(Beginning of STUDY MATERIAL)

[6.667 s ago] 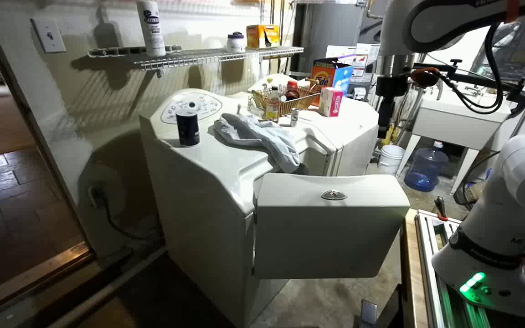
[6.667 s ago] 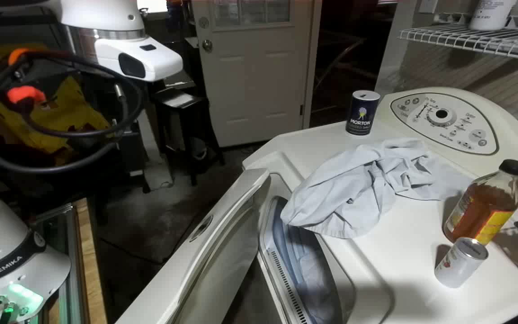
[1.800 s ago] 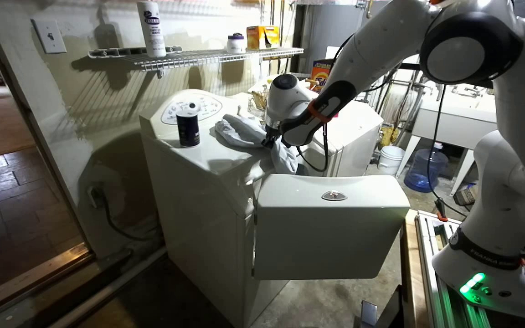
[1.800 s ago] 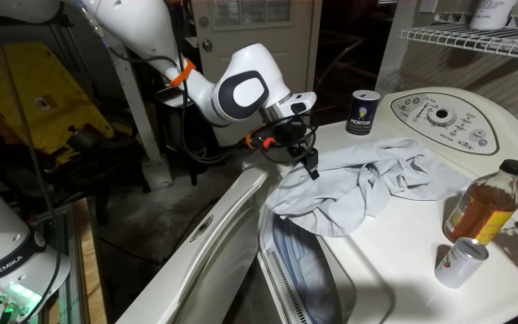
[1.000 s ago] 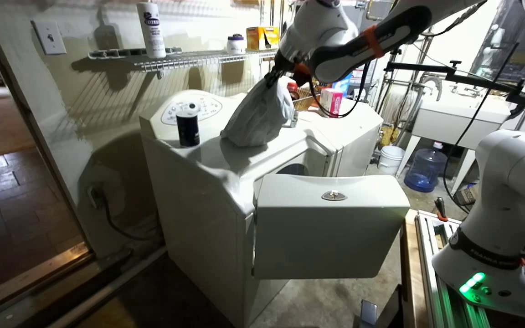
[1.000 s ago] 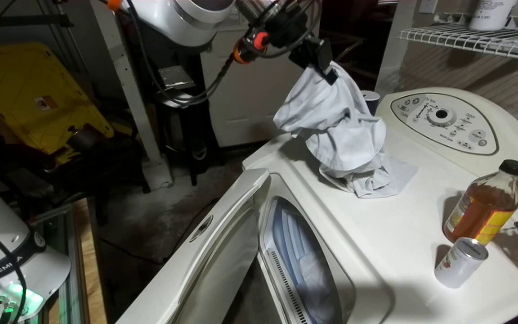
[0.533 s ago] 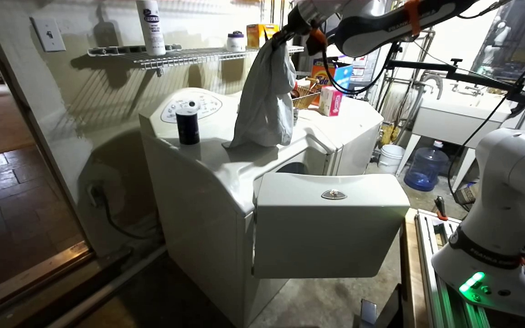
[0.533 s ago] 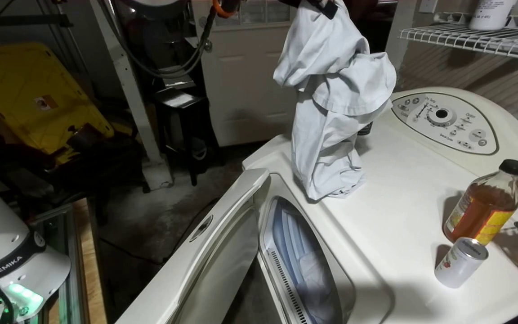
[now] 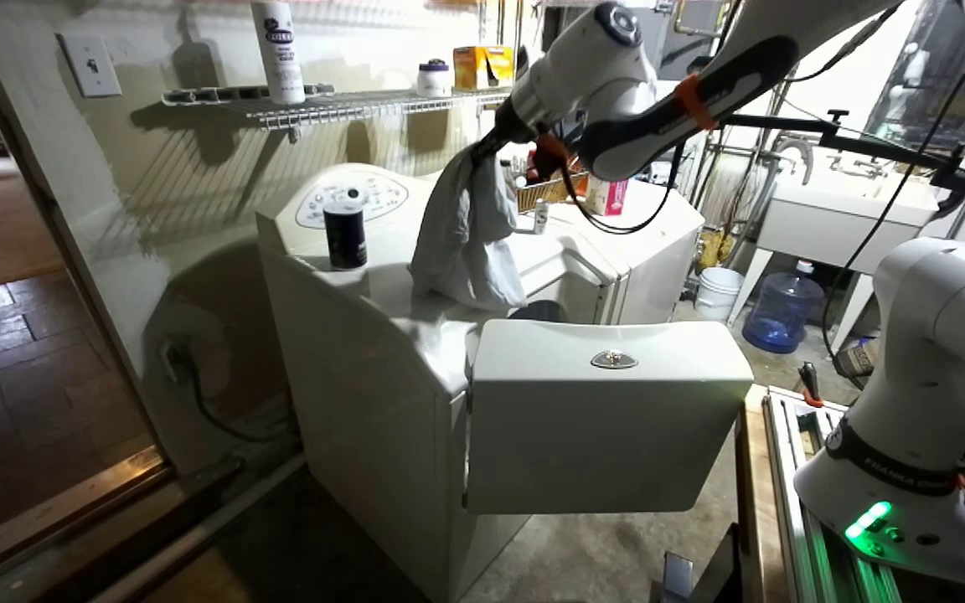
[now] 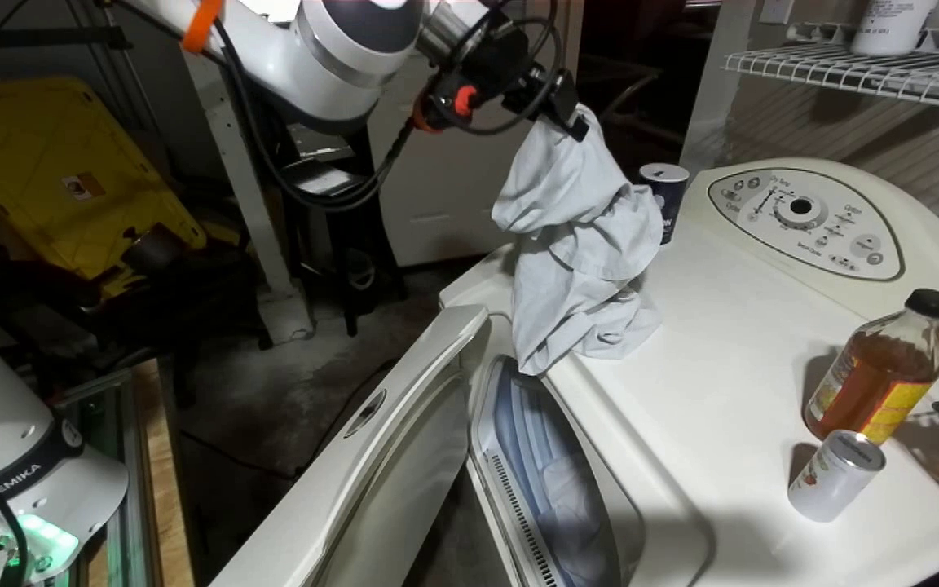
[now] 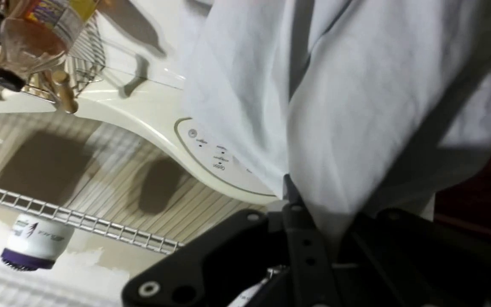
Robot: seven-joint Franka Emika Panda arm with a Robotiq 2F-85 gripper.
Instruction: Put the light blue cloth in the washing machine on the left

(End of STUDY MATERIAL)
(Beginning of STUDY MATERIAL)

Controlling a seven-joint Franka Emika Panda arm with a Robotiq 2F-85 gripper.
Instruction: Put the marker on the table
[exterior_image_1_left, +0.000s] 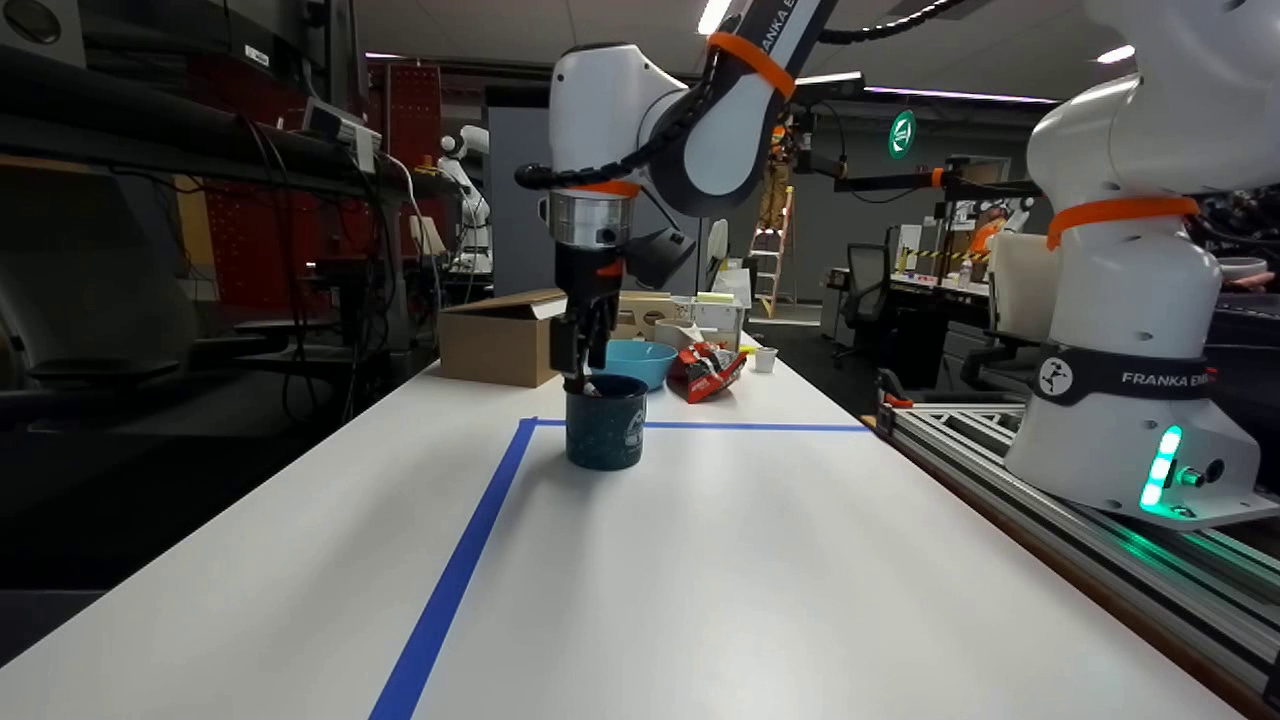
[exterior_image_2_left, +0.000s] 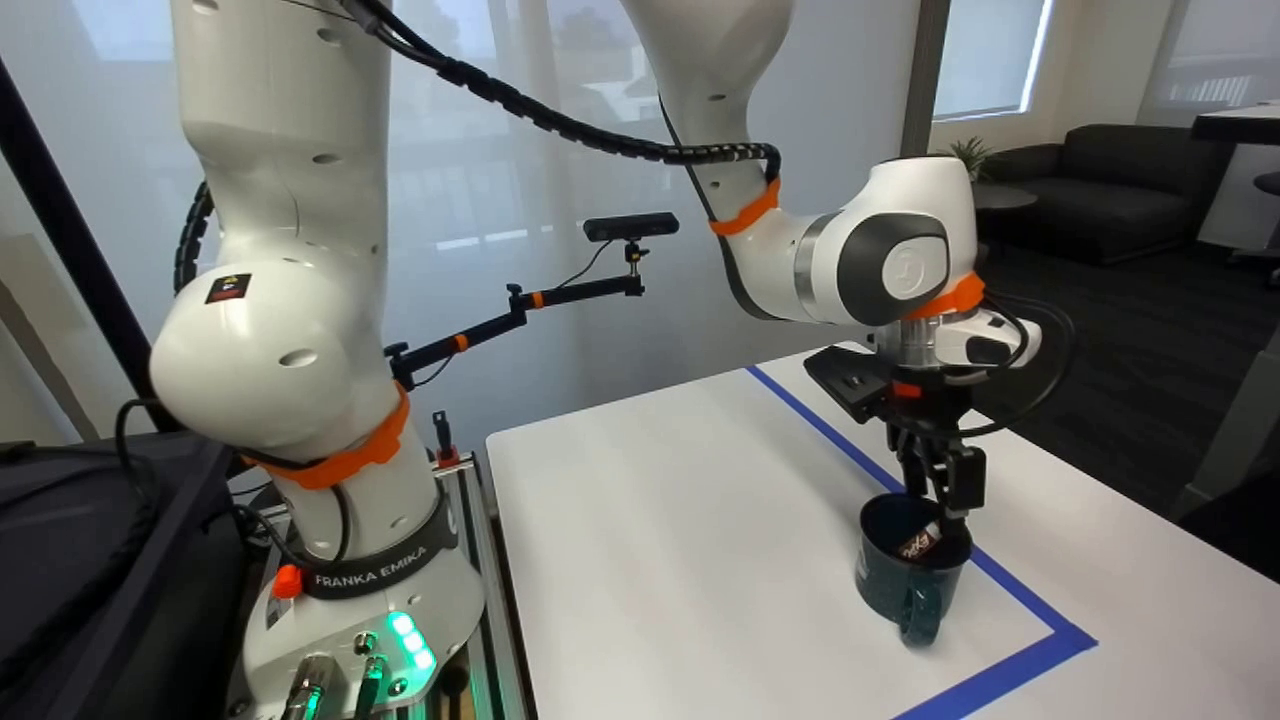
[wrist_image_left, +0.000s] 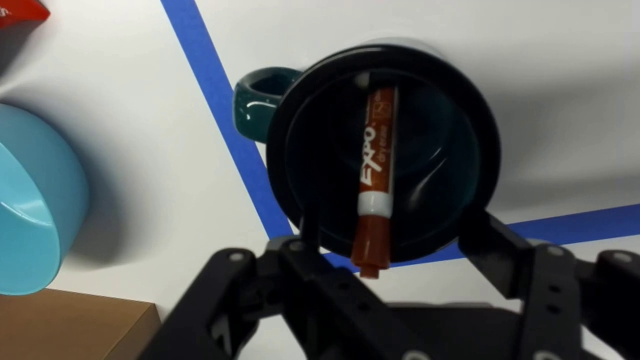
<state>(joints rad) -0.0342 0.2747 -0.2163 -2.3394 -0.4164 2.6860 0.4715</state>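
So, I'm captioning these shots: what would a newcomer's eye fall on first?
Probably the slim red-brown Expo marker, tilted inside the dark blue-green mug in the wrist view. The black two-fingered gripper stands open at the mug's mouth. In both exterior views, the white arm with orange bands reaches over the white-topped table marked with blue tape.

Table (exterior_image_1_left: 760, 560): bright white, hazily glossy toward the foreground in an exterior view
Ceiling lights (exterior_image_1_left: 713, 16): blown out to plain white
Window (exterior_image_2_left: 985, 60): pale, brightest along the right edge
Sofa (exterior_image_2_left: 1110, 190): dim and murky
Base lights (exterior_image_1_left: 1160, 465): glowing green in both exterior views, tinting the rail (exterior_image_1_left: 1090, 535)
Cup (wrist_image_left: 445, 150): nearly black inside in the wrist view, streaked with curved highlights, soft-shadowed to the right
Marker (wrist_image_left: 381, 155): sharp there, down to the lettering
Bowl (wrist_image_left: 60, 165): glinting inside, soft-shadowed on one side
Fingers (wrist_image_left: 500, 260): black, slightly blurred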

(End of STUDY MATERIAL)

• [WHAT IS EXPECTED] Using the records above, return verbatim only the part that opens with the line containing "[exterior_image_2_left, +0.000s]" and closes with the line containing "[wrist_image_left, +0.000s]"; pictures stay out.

• [WRITTEN SOLUTION]
[exterior_image_2_left, +0.000s] 
[wrist_image_left, +0.000s] 

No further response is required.